[Univ of Cambridge] [Dept of Engineering]

Mark Gales - 4th Year Projects


Here are the projects that will be offered for the year 2011-2012. Please look at the papers and associated links for more information. If you are interested in any of these projects it is important that you contact me so that we discuss the work involved in the project. Any queries, or request for further details, please contact me by email mjfg@eng.cam.ac.uk

There are some notes on statistical pattern processing on-line.

Compressive Sensing for Speech Recognition (F-MJFG-1)

    In recent years the use of non-parametric techniques has become increasingly popular in a range of machine learning applications. However to date there has been only limited work in this area for speech recognition. For many years acoustic modelling for automatic speech recognition has been dominated by Hidden Markov Models (HMMs). The reason for this is that HMMs provide a simple parametric model that handles the time varying nature of speech (and they work well!). There are a number of reasons why non-parametric techniques have received little interest in speech. The most significant ones are:

    • the time-varying nature of speech data;
    • the large variability in speech for varying speakers, accents, noise-condition;
    • able to be trained on large amounts of training data.

    This project combines parametric and non-parametric approaches to speech recognition that address all of these problems. The work will use parametric models to map the variable length speech data to a fixed length feature vector, a score. this handles the time varying aspects of the acoustic signal. By appropriately modifying the generative model it is possible to handle changes in the noise conditions and speaker.

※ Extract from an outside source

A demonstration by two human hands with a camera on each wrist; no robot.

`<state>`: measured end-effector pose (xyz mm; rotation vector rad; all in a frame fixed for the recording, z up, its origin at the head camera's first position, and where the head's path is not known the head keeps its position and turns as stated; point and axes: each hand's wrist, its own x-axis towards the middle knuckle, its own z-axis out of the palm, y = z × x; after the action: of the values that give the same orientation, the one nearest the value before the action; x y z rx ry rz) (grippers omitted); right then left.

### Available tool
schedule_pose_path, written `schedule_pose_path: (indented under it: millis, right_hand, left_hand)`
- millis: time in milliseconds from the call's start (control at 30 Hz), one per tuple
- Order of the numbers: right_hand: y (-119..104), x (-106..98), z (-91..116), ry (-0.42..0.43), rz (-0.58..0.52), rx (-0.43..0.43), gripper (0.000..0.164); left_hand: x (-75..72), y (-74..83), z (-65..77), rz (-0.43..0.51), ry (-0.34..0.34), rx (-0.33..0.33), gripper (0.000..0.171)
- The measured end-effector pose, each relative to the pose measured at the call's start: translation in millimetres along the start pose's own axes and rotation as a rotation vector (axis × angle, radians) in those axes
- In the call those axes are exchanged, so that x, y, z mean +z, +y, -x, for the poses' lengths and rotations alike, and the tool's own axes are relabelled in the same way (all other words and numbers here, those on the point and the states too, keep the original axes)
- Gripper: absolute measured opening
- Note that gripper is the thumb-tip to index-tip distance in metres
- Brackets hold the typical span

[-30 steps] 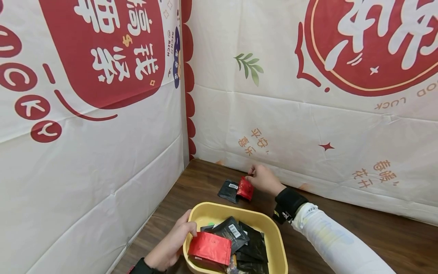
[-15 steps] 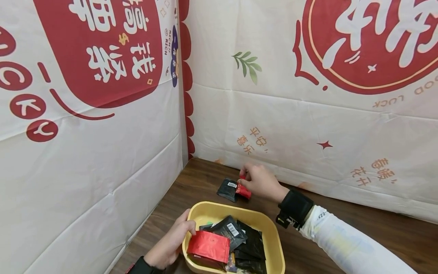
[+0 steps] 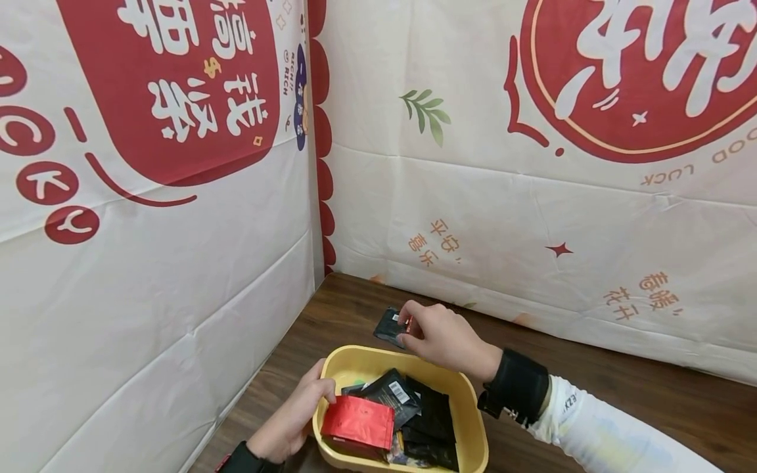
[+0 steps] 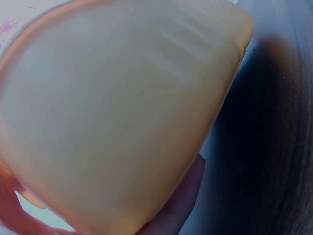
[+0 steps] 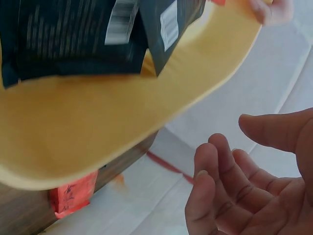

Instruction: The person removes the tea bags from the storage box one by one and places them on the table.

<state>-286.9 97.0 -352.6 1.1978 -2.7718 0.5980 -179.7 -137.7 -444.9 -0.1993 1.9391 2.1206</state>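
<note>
My left hand [image 3: 298, 410] grips the left rim of a yellow plastic bin [image 3: 473, 410], thumb over the edge and fingers under the outside wall, which fills the left wrist view. Inside lie a red foil packet [image 3: 359, 420] and several black packets [image 3: 434, 410]. My right hand [image 3: 443, 332] hovers just beyond the bin's far rim. In the right wrist view, its thumb and fingers stand apart with nothing between them. On the table behind are a black packet [image 3: 387, 326] and a small red packet [image 5: 76, 195], mostly hidden by the right hand in the head view.
Brown wood table [image 3: 345, 299] runs under everything. White printed cloth walls [image 3: 260, 276] close it in on the left and at the back, meeting in a corner behind the packets.
My right hand has let go of the small red packet beside the black one and come nearer, toward the bin. The left hand keeps its grip on the bin.
</note>
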Motion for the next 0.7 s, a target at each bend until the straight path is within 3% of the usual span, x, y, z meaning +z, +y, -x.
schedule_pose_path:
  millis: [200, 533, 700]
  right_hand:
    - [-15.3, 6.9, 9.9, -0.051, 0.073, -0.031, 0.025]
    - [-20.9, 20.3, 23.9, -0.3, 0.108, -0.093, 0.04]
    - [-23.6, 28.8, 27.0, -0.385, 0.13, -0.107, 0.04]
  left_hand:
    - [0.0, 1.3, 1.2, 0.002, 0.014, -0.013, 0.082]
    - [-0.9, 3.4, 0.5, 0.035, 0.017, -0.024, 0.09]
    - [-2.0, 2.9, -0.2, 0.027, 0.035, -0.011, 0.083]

    In previous work SVMs have been used to generate a sparse, fixed, representation for the decision boundaries. This project will compare this fixed sparse representation, with a sparse representation dependent on the current word or sentence being evaluated. This will make use of recently proposed Bayesian Compressive Sensing approach.

    The performance of the system will be evaluated against exiting SVM systems and standard speech recognition systems.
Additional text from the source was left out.